The Price of American Inequality is a Heavy Burden on the US Economy Says Nobel Prize Winning Economist Joseph E. Stiglitz

For years, we have been posting at LawPundit about the inequality of wealth and income in America, and we see that Joseph E. Stiglitz has a New York Times article titled Some Are More Unequal Than Others, relating to his recent book, The Price of Inequality (2012), which made The New York Times best seller list.

As written at the Wikipedia, Stiglitz, currently a Professor at Columbia University, won the Nobel Prize for Economics in 2001, has served as senior vice president and chief economist of the World Bank, and is "one of the most frequently cited economists in the world".

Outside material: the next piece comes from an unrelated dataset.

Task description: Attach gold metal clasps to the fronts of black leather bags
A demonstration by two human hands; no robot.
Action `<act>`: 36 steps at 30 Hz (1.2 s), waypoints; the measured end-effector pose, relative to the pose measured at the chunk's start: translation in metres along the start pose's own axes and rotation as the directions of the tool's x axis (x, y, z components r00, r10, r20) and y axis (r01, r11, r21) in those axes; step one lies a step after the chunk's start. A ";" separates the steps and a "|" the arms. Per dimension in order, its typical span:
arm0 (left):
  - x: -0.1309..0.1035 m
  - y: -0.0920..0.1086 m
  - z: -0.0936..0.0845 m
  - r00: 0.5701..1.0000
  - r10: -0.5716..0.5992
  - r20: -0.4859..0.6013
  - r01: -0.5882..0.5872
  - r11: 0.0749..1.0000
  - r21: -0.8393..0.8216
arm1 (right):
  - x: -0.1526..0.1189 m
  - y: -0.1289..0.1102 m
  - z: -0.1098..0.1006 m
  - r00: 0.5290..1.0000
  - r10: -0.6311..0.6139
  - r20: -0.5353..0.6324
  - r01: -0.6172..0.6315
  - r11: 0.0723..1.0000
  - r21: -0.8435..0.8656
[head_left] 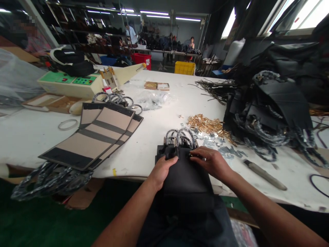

Via Yahoo Finance, in an interview by Matthew Craft of the Associated Press in Nobel economist: Inequality weighs on US economy, Stiglitz is quoted as follows:
"[Question]: ... you make the case that income inequality is more important than ever. How so?

[Answer]: Because it's getting worse.... For two decades, all the increase in the country's wealth, which was enormous, went to the people at the very top.... Inequality has always been justified on the grounds that those at the top contributed more to the economy — "the job creators."

Then came 2008 and 2009, and you saw these guys who brought the economy to the brink of ruin walking off with hundreds of millions of dollars. And you couldn't justify that in terms of contribution to society.

The myth had been sold to people, and all of a sudden it was apparent to everybody that it was a lie.

Mitt Romney has called concerns about inequality the "politics of envy." Well, that's wrong. Envy would be saying, "He's doing so much better than me. I'm jealous." This is: "Why is he getting so much money, and he brought us to the brink of ruin?" And those who worked hard are the ones ruined....

The story we were told was that inequality was good for our economy. I'm telling a different story, that this level of inequality is bad for our economy."